Now, I realize Kozol may not be TFA’s favorite educator. He abhors high stakes testing and standard based curriculum. However, whatever differences there may be in approach, Kozol wants the very same of our students that Teach for America does… A fair fighting chance at an exceptional education.
I thought I would share one of the passages that stood out for me:
…Many of these kids cannot constructively participate in class discussions because they have never learned in elementary school to ask discerning questions or to analyze or to criticize complex ideas. The children of the suburbs learn to think and to interrogate reality; the inner-city kids meanwhile are trained for nonreflective acquiescence. One race and social class is educated for the exploration of ideas and for political sagacity and future economic power; the other is prepared for intellectual subordination. The longer this goes on, I’m afraid the vast divide that we already see within American society is going to grow wider.
Being placed in elementary education, this thought really resonates with me. Besides the great learning leaps my students will have to make next year, I’d also like to try my hardest to make sure my classroom is a safe and creative space where young children can learn not only from their books, but from each other, from exploring the world around them and by finding fascination in the smallest of everyday things as children often do.

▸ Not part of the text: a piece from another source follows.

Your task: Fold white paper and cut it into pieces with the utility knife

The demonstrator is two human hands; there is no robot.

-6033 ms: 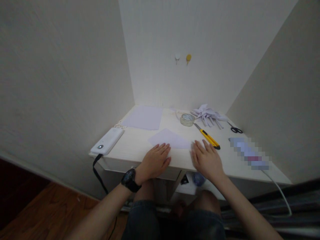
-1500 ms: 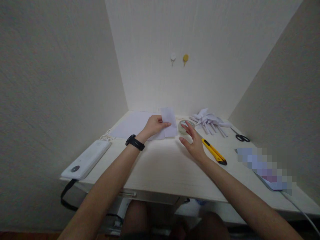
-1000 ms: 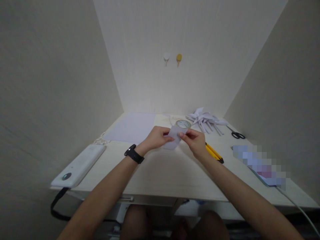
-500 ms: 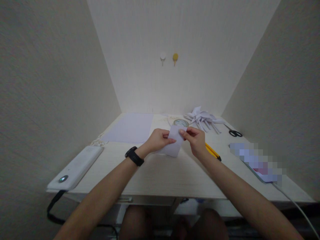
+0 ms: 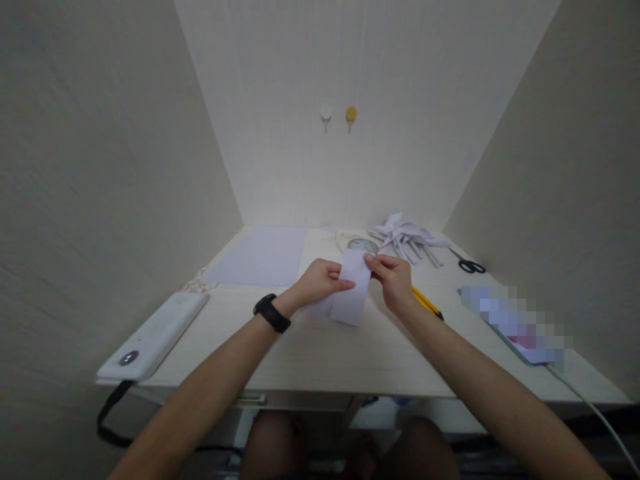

The more I read, the more nervous I become, but I’m so excited to begin this journey. I’m ready to start working towards being the best teacher I can be for my students and learning everything I can along the way. I’ve started collecting books and other little things, the hand me downs of family friends that teach, that might be useful/helpful in my classroom- and if not in mine, due to grade level etc., then certainly in one of my co-workers or peers. But what I’m really waiting for is that pre-institute work which I think will get the ball rolling on making it all a bit more real.